These infections resulted from
transfusion of infected blood products in the early 1980s.
In July 1985, the Japanese Ministry of Health and Welfare
approved the usage of heat-treated blood coagulation factor
products. Since the introduction of these heat-treated
products, virtually no HIV infection has occurred through
infected blood products. The epidemic of HIV in this
population is now reflected in an increasing number of
people developing AIDS and dying from the disease each year.
Almost all those infected from
blood products are hemophiliacs type A or B, and the rest
are related coagulopathy, such as von Willebrand disease and
few cases of administrated coagulation factor for the
prevention of excessive bleeding. An estimated 35 to 40
percent of hemophiliacs in Japan are infected with HIV.
Cases from blood products show
a tendency to have a longer incubation period than the cases
via other routes of infection. Most of these cases, however,
will have the onset of AIDS in the near future.
Consequently, every prefectural government in Japan is now
preparing base hospitals for the treatment of AIDS. As of
the end of May 1997, almost 1,300 people infected through
blood products were living in Japan, accounting for 32.4
percent of the total population living with HIV in the
country. |
Less reassuring
would be the estimated and projected trends in India. There, a
sharp increase in the estimated number of HIV infections from a
few thousand in the early 1990s to a cumulative minimum of 2.5
million in 1997, in a context of a severe gap of knowledge about
prevailing risk-taking sexual behaviors, creates great
uncertainty about the future course and impact of the epidemics.
Yet, the 1997 national prevalence of HIV infection in adults may
be between 0.2 to 0.5 percent which, on first analysis, would
not place India high on the world list of "hardest hit"
countries where prevalence rates may range from 10 to 25
percent.
HIV prevalence
among sex workers in India varies widely from state to state,
with high HIV prevalence in western and southern India to low
levels of HIV in eastern and northern India. HIV prevalence
among sex workers tested in Mumbai (formerly Bombay) rose from 1
to 51 percent between 1987 and 1993. Prevalence among sex
workers in Calcutta was consistently low at about one percent
until 1994, but there are indications that it might be rising.

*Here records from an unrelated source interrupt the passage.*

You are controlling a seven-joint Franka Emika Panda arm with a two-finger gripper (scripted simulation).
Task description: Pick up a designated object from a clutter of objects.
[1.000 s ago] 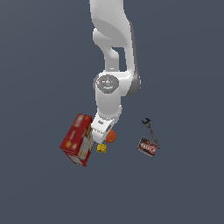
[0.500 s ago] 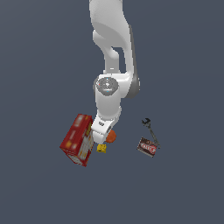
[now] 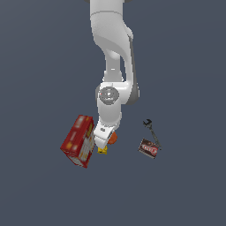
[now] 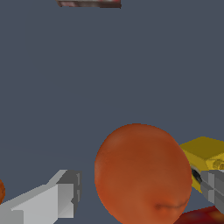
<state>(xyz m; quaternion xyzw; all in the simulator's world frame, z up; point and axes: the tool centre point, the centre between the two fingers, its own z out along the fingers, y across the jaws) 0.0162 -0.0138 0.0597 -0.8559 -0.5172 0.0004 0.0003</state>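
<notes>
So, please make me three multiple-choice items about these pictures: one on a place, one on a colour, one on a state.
1. In the exterior view, where is the red box relative to the arm's lower end?
A. to the view's left
B. to the view's right
C. out of sight

2. What colour is the small block beside the orange ball?
A. blue
B. yellow
C. white

3. How does the gripper stand in the wrist view?
A. shut, empty
B. open, one finger each side of the ball
C. out of sight

Answers: 1 A, the box lies left of the arm; 2 B, its faces are yellow; 3 B, gaps show between fingers and ball.
</notes>
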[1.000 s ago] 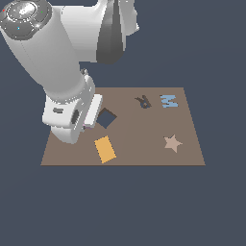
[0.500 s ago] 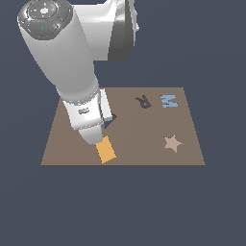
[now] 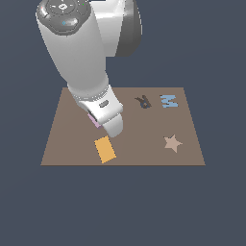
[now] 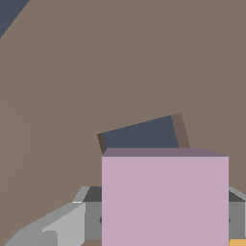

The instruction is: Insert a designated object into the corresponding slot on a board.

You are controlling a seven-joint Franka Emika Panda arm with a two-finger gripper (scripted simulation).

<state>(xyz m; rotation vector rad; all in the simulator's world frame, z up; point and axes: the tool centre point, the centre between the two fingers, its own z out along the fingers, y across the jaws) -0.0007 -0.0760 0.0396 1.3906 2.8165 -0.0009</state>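
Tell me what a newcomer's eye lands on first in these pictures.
The big white arm dominates the exterior view, bent down over the brown board towards that view's left. In the wrist view, a pink square block fills the foreground, held between the pincer's grey fingers, with the dark square slot just beyond it. On the board an orange rectangle lies close to the pincer, and a tan star lies towards the exterior view's right.

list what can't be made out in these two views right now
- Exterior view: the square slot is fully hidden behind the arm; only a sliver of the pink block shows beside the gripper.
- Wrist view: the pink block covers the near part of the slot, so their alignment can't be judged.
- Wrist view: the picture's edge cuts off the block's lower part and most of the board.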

In Mumbai, HIV prevalence increased from two to three percent in
STD clinic attendees before 1990 to 36 percent in 1994. Among
antenatal clinic attendees tested in Mumbai, two percent tested
positive for HIV in 1995 and around 5 percent in 1996. In
Manipur, rates of HIV infection among the antenatal clinic
attendees are rising.
In some
countries, HIV prevalence has remained very low (less than 0.1
percent in the 15- to 49-year-old population. In the
Philippines, AIDS case reporting has slowly increased to a total
of 958 reported as of September 1997. HIV surveillance has found
only a few cases of HIV infection among female sex workers, male
STD clinic patients and men who have sex with men. Similarly, a
small number of AIDS cases and low levels of HIV infection have
been reported from Indonesia.
When examined
through the lens of current national HIV prevalence and
incidence rates, most other countries in Asia and the Pacific
would conform to a pattern of low prevalence and slow HIV spread
(see Figure 2).
Large-scale epidemics ahead?
Are HIV
epidemics likely to expand abruptly in India, or in other
countries in Asia and the Pacific? To answer this question,
possible clues can be drawn from past history in several
countries, including Thailand, Myanmar and Cambodia. In
Thailand, information was available on IDU needle sharing
practices and sex work in the country when, in the mid-1980s,
HIV had not begun to spread in epidemic form. The epidemics that
were predicted but insufficiently prevented did occur later in
this decade, infecting an estimated 800,000 women, men and
newborns by 1997. Prevalence rates in pregnant women reached 2
to 3 percent in 1995 nationwide, while rates in army recruits
rose to around 4 percent in 1993, then levelled off and began to
decline. In Myanmar, rates of HIV infection in IDUs, sex workers
and pregnant women are similar to those found in Thailand.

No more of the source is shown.